Thank you, Comcast, for your brilliant upgrade to my email service.
What was once a minor irritation — sign-offs without warning, the need to bounce back and forth to the home page repeatedly in an attempt to sign back in — has become a one-way trip to the the looney bin.
Not only am I required to take four steps to sign into my email account — home page, sign-in page, home page, inbox — but I can now only access one mailbox at a time. To see my other mailboxes (i.e. the ones I use to conduct various aspects of my business), I must sign out and sign back in just to see if there is new mail in the box.
It’s about a 45-second process, done at least 200 times per day, 25 days a month minimum. If time is money, I’m paying through the nose just to access my damn e-mail.
Close to a breakdown, I called Comcast to report this appalling oversight in their ballyhooed new application. I spent more than an hour on the phone with a supervisor — never settle for a line person, always go straight to a super — trying first just to access my secondary mailboxes and, second,to convey my enormous dissatisfaction with their sxqw@!$@sxa! “upgrade.”
“Look how much time we’re wasting on this,” I pointed out in frustration.
“I don’t consider this a waste of time,” the supervisor said.
“That’s because you’re getting paid to do it,” I said. “Who’s paying me? Do I get to deduct my hourly rate from my Comcast bill?”

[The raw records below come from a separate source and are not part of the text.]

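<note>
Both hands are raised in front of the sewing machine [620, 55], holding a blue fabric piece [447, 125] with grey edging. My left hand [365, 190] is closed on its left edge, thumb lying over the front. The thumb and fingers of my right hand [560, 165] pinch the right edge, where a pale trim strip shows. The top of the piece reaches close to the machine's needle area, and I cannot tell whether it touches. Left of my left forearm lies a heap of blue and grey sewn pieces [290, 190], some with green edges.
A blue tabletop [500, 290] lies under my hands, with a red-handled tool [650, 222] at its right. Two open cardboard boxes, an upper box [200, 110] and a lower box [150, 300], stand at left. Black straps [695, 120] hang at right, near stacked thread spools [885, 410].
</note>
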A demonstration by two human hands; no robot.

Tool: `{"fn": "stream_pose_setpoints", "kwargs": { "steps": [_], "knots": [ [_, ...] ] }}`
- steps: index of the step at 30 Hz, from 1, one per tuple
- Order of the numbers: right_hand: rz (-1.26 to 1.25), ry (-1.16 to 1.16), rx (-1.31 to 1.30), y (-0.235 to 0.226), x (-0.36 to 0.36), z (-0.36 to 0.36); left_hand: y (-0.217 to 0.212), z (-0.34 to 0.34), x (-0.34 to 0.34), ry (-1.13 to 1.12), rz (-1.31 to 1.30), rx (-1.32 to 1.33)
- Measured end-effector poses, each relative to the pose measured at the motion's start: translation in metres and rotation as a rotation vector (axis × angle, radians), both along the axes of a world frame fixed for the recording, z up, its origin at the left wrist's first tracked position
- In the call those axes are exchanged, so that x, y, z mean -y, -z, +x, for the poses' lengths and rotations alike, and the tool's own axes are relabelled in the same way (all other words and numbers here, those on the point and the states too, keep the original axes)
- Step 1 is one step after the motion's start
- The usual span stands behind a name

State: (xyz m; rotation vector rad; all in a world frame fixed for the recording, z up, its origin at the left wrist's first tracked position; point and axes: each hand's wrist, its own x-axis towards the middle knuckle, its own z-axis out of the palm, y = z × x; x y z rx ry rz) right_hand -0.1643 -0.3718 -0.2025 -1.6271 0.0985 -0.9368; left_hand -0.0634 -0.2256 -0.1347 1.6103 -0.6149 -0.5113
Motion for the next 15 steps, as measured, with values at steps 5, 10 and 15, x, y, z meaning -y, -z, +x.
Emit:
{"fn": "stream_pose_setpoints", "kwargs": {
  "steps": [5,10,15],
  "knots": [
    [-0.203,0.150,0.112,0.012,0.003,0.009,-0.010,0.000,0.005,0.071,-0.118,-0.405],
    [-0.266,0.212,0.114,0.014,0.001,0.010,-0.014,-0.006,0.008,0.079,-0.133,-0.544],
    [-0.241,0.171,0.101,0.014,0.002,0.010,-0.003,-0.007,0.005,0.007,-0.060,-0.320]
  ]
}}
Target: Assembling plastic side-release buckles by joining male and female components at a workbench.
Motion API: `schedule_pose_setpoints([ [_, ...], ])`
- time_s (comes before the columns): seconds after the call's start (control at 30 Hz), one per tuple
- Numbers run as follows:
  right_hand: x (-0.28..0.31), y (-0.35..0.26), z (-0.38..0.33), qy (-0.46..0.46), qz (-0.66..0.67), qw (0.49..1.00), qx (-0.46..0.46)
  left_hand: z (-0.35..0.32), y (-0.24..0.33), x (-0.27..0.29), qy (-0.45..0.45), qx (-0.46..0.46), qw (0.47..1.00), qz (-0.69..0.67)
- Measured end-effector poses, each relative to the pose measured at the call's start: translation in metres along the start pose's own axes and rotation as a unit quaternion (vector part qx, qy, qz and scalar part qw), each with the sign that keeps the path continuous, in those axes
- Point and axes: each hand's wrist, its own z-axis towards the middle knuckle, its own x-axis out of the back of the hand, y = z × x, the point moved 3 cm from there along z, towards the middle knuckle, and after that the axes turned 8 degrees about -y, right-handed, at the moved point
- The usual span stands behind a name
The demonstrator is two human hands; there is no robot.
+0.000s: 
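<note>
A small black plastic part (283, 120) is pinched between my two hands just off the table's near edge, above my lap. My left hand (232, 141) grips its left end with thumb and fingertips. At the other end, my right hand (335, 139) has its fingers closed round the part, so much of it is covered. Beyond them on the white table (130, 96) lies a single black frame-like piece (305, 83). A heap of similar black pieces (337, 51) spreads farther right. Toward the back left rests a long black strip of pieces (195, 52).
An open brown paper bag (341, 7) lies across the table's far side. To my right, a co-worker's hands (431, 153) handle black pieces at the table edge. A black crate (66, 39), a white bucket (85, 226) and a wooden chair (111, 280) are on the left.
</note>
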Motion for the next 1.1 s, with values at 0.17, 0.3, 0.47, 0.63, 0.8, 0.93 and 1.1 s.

That’s what “customer service” has come to — nothing, not even a vague memory of taking care of the people who pay for your goods or services.
How can an email provider that offers up to six mailboxes per account fail to recognize that some — many? most? — of their clients will need to bounce back and forth between those boxes. Or that millions of their customers aren’t jealously guarding their stupid Comcast accounts from the middle of a busy workplace, but casually working out of a home office where signing on and signing off ad nauseum represent bad service, not good security.
But what are my choices? Find new email software or another carrier and switch over to new addresses or, at the very least, lose every address and important email I’ve stored for years?
Tell Comcast to take a hike, transfer my business to a different company and deal with all of the above plus the need for new hookups?
I’ve been down this road before, and it’s pocked with more aggravation than anyone should have to spend long hours handling.
So maybe I’ll content myself for now with dissing Comcast at every chance I get. Via email and the internet, of course.
Comcast is EVIL! When I lived in an apartment they never “tagged” my line so whenever anyone got new service in the building I was unplugged and had to be reconnected – it was a 46 unit building! They would never come out just to tag it and 50% of my reconnects went untagged. they never got it right! Moving out was the only way to fix it.